DESCRIPTION OF THE TASK:
Reproduce the listing in full. Omit the pictures.

MATERIAL PROVIDED:
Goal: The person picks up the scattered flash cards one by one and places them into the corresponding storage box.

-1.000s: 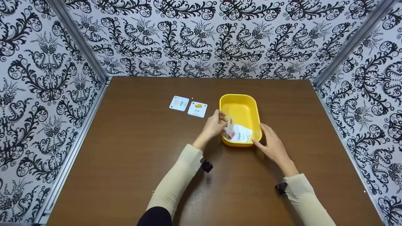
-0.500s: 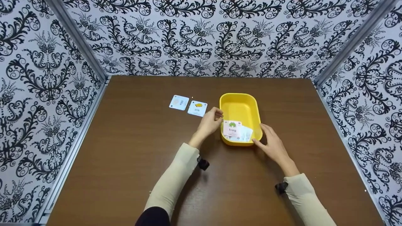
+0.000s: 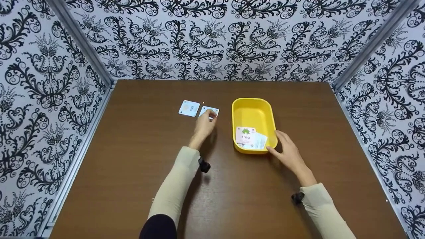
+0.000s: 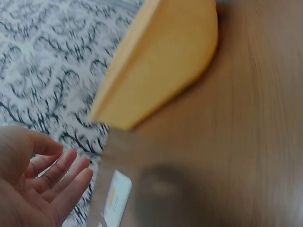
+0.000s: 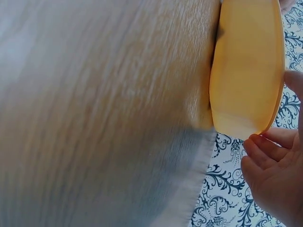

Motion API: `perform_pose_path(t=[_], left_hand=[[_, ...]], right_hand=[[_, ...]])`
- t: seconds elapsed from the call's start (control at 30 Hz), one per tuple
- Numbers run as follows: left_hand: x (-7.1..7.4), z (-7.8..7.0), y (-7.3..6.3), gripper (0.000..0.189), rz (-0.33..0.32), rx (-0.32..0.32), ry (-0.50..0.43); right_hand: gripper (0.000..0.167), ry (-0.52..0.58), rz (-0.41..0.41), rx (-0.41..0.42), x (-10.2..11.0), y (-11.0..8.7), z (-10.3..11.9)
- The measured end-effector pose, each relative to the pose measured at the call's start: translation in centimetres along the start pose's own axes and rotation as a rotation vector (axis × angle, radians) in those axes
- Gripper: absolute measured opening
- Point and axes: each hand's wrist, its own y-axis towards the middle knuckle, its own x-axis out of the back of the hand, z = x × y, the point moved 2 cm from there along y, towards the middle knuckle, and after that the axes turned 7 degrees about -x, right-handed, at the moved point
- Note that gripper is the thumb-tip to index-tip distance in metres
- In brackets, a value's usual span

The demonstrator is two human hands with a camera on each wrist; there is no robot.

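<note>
My left hand (image 3: 205, 126) is over the white card (image 3: 206, 108) on the table, covering much of it. In the left wrist view its fingers are loosely bent with nothing between them, apart from the card. A second white card (image 3: 189, 108) lies just left of it. My right hand (image 3: 288, 153) touches the near right corner of the yellow plastic box (image 3: 273, 126), thumb at the near rim and fairly straight fingers along the right side. Inside the box's near end, a card (image 3: 245, 135) with a green frog and the word "frog" lies over other cards (image 3: 260, 141).
The brown wooden table (image 3: 252, 196) is enclosed by walls (image 3: 212, 39) with a black and white scroll pattern. Metal rails (image 3: 83, 43) run along the corners. A black wrist camera (image 3: 204, 165) hangs under the left sleeve.
The frog card has left my left hand and lies in the box. That hand has moved left, from the box to over the card on the table. My right hand has stayed at the box.
</note>
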Motion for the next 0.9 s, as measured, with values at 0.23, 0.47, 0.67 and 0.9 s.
perform_pose_path(t=[0.23, 0.47, 0.67, 0.9], left_hand=[[0.2, 2.8, 0.4, 0.018, 0.021, 0.083, 0.183], [-0.6, 4.3, 0.1, 0.036, 0.156, 0.059, 0.431], [-1.0, 4.3, -0.1, 0.041, 0.201, 0.022, 0.565], [-1.3, 4.3, -0.1, 0.060, 0.156, 0.046, 0.556]], right_hand=[[0.082, 0.004, -0.019, 0.041, -0.1, 0.0, 0.0], [0.082, 0.012, -0.020, 0.048, -0.1, 0.0, 0.1], [0.082, -0.002, -0.018, 0.041, -0.1, 0.0, 0.1], [0.082, -0.010, -0.012, 0.033, 0.1, 0.1, 0.2]])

RESULT:
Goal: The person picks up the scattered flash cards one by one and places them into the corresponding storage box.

-1.000s: 
-0.500s: 
+0.000s: 
+0.000s: 
+0.000s: 

Motion API: `perform_pose_path(t=[_], left_hand=[[_, ...]], right_hand=[[_, ...]])`
- t: seconds elapsed from the call's start (control at 30 Hz), one per tuple
- Numbers run as follows: left_hand: x (-7.1..7.4), z (-7.8..7.0), y (-7.3..6.3), gripper (0.000..0.189), rz (-0.33..0.32), rx (-0.32..0.32), ry (-0.50..0.43); right_hand: gripper (0.000..0.167), ry (-0.52..0.58), rz (-0.41..0.41), rx (-0.41..0.42), x (-10.2..11.0), y (-11.0..8.7), z (-10.3..11.9)
- The measured end-effector pose, each relative to the pose measured at the call's start: translation in centimetres along the start pose's own axes and rotation as a rotation vector (axis × angle, radians) in those axes
- Gripper: absolute measured opening
- Point and axes: each hand's wrist, its own y-axis towards the middle knuckle, its own x-axis out of the back of the hand, z = x × y, the point moved 2 cm from there along y, towards the middle knuckle, and after that the axes turned 7 degrees about -x, right-handed, at the moved point
- Note that gripper is the thumb-tip to index-tip distance in metres
- In brackets, a value's usual span

The demonstrator is two human hands with a camera on each wrist; there is no robot.

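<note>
My left hand (image 3: 205, 126) is over the white card (image 3: 206, 108) on the table, covering much of it. In the left wrist view its fingers are loosely bent with nothing between them, apart from the card. A second white card (image 3: 189, 108) lies just left of it. My right hand (image 3: 288, 153) touches the near right corner of the yellow plastic box (image 3: 273, 126), thumb at the near rim and fairly straight fingers along the right side. Inside the box's near end, a card (image 3: 245, 135) with a green frog and the word "frog" lies over other cards (image 3: 260, 141).
The brown wooden table (image 3: 252, 196) is enclosed by walls (image 3: 212, 39) with a black and white scroll pattern. Metal rails (image 3: 83, 43) run along the corners. A black wrist camera (image 3: 204, 165) hangs under the left sleeve.
The frog card has left my left hand and lies in the box. That hand has moved left, from the box to over the card on the table. My right hand has stayed at the box.
</note>
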Motion for the next 0.9 s, as measured, with values at 0.23, 0.47, 0.67 and 0.9 s.
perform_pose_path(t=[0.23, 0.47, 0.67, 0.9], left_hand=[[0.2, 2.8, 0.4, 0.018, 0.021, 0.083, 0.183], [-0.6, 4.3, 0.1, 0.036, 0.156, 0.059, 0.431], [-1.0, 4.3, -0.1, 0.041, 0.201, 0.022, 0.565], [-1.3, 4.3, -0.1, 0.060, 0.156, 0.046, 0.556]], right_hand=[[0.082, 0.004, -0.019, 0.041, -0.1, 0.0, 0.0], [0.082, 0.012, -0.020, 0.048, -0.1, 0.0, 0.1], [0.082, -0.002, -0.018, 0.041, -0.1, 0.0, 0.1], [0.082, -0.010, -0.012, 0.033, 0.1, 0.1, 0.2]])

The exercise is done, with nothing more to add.